» INSTRUCTIONS FOR THE TASK
Pick out the lines below with "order" and list them.

[Source data]

···

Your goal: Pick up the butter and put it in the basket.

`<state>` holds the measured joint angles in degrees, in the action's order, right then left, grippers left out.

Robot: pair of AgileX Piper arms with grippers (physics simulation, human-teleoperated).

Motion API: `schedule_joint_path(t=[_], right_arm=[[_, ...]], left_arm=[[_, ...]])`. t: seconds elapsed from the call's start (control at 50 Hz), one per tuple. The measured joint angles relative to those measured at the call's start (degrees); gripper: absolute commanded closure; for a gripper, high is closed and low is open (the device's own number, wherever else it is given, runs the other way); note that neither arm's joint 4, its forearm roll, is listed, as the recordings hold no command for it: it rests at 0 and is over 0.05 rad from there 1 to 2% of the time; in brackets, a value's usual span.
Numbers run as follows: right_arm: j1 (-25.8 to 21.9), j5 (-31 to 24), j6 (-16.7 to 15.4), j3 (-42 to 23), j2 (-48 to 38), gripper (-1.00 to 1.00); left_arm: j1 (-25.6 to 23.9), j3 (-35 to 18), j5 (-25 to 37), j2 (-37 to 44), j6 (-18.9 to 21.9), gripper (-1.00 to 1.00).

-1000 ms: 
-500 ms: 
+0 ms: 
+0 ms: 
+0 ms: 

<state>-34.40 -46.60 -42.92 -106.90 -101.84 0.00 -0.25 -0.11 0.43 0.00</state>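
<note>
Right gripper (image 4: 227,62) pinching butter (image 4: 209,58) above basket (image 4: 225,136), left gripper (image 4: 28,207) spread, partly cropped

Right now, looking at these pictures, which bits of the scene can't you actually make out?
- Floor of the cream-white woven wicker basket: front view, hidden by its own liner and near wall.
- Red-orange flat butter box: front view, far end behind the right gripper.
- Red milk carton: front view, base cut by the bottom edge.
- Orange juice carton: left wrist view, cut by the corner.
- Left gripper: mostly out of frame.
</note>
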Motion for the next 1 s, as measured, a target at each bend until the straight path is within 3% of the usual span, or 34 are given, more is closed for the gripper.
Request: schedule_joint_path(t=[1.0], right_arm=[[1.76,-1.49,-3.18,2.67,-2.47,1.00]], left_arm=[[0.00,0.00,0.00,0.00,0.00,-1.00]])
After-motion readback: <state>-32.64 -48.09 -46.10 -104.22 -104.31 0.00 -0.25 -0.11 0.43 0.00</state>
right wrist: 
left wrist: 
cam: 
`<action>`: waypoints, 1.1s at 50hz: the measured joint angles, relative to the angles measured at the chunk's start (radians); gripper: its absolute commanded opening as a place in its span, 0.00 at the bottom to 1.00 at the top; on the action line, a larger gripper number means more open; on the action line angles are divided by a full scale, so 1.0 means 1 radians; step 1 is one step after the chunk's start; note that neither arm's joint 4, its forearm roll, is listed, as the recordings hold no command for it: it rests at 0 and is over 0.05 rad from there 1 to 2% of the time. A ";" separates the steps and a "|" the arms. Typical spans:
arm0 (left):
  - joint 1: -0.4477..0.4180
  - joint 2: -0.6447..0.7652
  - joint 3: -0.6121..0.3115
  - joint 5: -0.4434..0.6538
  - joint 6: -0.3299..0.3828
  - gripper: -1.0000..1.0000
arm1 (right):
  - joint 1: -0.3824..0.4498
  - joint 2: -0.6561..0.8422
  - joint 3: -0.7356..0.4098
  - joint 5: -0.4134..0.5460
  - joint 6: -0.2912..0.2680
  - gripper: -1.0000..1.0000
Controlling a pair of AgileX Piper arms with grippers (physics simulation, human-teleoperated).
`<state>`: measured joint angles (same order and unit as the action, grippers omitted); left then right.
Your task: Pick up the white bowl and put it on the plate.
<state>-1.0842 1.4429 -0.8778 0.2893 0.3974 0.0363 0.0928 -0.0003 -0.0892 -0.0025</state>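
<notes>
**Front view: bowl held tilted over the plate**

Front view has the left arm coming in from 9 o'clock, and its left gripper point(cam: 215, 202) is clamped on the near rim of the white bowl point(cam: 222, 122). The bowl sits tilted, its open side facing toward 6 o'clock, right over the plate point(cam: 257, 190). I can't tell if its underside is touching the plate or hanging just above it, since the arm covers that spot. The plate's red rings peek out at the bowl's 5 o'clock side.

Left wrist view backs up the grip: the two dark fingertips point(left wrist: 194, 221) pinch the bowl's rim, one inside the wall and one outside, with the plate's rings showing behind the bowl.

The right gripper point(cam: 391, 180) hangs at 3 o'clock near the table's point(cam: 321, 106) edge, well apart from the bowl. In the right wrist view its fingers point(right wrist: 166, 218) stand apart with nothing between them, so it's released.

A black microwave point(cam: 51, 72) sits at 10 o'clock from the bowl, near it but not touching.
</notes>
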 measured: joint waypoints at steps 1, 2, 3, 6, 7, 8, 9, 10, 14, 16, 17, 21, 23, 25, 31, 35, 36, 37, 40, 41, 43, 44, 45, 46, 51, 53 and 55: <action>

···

» YOUR SOLUTION
`<state>` holds the measured joint angles in degrees, in the action's order, right then left, grippers left out.
`<state>`: measured joint angles (same order and unit as the action, grippers omitted); left then right.

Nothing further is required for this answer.